Нижинский-Барышников-Уилсон

15 декабря 2016  – 21 января 2017 – Théâtre de la Ville /Espace  Pierre Cardin

После Сполето, Милана, Риги, Мадрида, Монте-Карло и Лиона спектакль Уилсона-Барышникова  наконец доехал до Парижа. Михаил Барышников рассказывал, что получил за свою карьеру  множество предложений сыграть Нижинского, в том числе  в 1970 году от Игмара Бергмана. И вот, свершилось. Моноспектакль  « Letter to a man », «Письмо человеку», по Дневнику Вацлава Нижинского, Боб Уилсон поставил специально для  него: один великий танцовщик исполняет роль другого. Между тем,  к искусству танца спектакль имеет самое отдаленное отношение. Он о человеке, впадающем в безумие, и человек этот раньше был великим танцором. А теперь нам явственен лишь наивный воображаемый мир сумасшедшего, как его увидел Уилсон. Впрочем, Барышников признается в этом сам:  «Я не играю Нижинского, я играю его безумие».

         «Письмо человеку» – коллаж из обрывков повторяющихся фраз, бессвязных мыслей, музыкальных фонограмм, закадровых голосов: партитура Нижинского из « Дневника » разложена на два  языка, русский (сам Барышников), английский (Уилсон), плюс женский голос в озвучании хореографа Люсинды Чайлдз. Плюс французский в субтитрах,  причем все три перевода не всегда совпадают по смыслу. Пространство тоже фрагментарно –череда вырванных  из тьмы сцены картинок, контуры которых,  как всегда у Боба, очерчены светом. Силуэт актера на фоне светового задника выглядит  еще одной иллюстрацией к излюбленному Уилсоном экспрессионистскому сюжету в стиле «носферату». (Почти аскетичная холодная красота уилсоновских картинок, видимо, призвана остудить внутренний пыл безумного гения, удержать от перебора патетического). Барышников – изысканный фрак и набеленное лицо –  не танцует, только демонстрирует свойственную ему грацию движений в серии застывших поз и типичных для почерка американского режиссера изломанных жестов. Разве что меланхолии чуть больше обычного. Осколочное видение мира  сумасшедшего – да, конечно. Но внутри, если вдуматься,  из отрывков  навязчиво повторяющихся танцующих фраз можно вывести нечто почти  логически стройное,  размышления о Боге: «Я есть бог. Я есть дух», «Я не Дягилев» повторяется много раз, как заклинание. «Бог ни в школах, бог в душе. Я человек с ошибками. Но Бог хочет всем помочь.  Ты есть зверь. Я есть Бог. Я божья тварь, но я не вещь. Я перед бездной. Но Бог не хочет, чтобы я упал. Потому что он помогает мне, когда я падаю. Бог есть жизнь, а не смерть». Все-таки это письмо не к Дягилеву, его Пигмалиону и злому гению одновременно, а послание к человечеству, внутренний монолог Нижинского с Богом и  самим  собой. Спектакль начинается у руин городского дома, вдали виднеется покосившийся кладбищенский крест, и эта картинка накладывается на текст Нижинского: «я знаю, что такое война, ибо я воевал с матерью мой жены…» Общая катастрофа проживается через глубоко личное. А  заканчивается  действо в маленьком  кукольном театре столь любимого им «Петрушки»: «Вацлав Нижинский», эти слова Барышников впервые произносит сам, прежде чем исчезнуть за складками красного бархатного занавеса, и это самый пронзительный эпизод  спектакля.

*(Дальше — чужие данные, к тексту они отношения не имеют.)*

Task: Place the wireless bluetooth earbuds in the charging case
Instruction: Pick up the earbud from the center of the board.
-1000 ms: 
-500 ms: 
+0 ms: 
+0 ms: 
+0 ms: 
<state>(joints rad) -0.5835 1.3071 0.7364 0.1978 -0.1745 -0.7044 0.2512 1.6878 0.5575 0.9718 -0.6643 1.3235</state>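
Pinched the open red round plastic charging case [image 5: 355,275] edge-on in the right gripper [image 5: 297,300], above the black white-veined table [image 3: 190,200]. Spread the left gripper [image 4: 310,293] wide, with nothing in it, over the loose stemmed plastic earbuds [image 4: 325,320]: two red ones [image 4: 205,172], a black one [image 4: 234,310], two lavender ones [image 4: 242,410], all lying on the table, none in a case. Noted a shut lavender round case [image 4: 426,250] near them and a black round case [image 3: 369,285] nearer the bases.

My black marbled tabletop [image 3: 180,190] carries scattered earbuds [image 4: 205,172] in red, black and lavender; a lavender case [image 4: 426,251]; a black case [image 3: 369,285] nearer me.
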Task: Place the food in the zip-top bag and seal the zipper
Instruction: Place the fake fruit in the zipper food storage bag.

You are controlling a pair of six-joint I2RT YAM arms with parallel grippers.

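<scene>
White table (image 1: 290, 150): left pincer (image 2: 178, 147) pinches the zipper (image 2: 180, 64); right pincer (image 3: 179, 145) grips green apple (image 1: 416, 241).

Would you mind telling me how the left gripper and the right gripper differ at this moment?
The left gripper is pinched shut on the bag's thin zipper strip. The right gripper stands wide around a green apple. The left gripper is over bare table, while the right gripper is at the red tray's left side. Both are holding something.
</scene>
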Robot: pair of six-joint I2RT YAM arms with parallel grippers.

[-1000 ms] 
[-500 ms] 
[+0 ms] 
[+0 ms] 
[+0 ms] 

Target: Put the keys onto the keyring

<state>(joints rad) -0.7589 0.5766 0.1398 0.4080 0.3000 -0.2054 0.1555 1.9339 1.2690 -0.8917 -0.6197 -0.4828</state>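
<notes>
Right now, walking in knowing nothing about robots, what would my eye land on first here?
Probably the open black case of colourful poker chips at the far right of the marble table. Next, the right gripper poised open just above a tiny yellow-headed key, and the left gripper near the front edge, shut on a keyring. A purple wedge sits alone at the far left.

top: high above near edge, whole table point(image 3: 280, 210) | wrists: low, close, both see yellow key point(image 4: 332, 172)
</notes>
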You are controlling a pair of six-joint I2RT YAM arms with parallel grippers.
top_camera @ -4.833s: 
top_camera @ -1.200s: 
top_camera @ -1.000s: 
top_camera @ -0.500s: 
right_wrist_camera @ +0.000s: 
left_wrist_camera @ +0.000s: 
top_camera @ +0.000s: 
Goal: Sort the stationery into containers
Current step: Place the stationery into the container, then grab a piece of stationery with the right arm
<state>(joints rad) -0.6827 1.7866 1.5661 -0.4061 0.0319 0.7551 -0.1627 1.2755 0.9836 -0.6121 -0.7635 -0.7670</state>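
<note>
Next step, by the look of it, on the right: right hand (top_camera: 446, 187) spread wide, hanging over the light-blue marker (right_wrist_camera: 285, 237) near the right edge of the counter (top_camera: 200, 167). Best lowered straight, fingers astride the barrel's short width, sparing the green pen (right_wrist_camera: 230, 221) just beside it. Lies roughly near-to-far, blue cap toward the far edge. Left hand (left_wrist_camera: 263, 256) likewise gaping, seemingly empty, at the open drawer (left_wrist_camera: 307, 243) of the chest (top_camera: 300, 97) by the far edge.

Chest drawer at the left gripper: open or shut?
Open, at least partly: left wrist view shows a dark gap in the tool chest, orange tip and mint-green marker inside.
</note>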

       В целом же,  все как–то  вторично, поверхностно, оставляет сильное ощущение  «дежа вю», оттого спектакль, который идет  всего один час,  кажется бесконечно долгим. Наивные комические репризы кабаре, легкая музыка, лубочный Дягилев проплывает по сцене в лодочке из мультика, а в эпизоде, когда Нижинский вспоминает, как искал  проституток на улицах Парижа, на сцену выкатываются фанерные  лубочные игрушки, словно выскочившие из  спектакля по Хармсу: девочка с гигантским петушком на поводке. Некоторые сцены не лишены поэзии, например, размышления о Дягилеве, предпринятые паяцем,  повисающим  на стуле вниз головой. Постоянная тема марионетки,  вовсе не стремящейся освободиться от своего кукольника,  проходит сквозь все почти творения  режиссера. В этом ряду и создание Барышникова. Но Нижинский как персонаж кукольного театра  Уилсона – немного узко.

      На премьере спектакль принимали тепло, но без привычного восторга парижан перед американским авангардистом. И редкий случай, многие послепремьерные рецензии не скрывали разочарований. Впрочем, две главные газеты, Figaro и Monde, Мишу Барышникова взахлеб хвалили.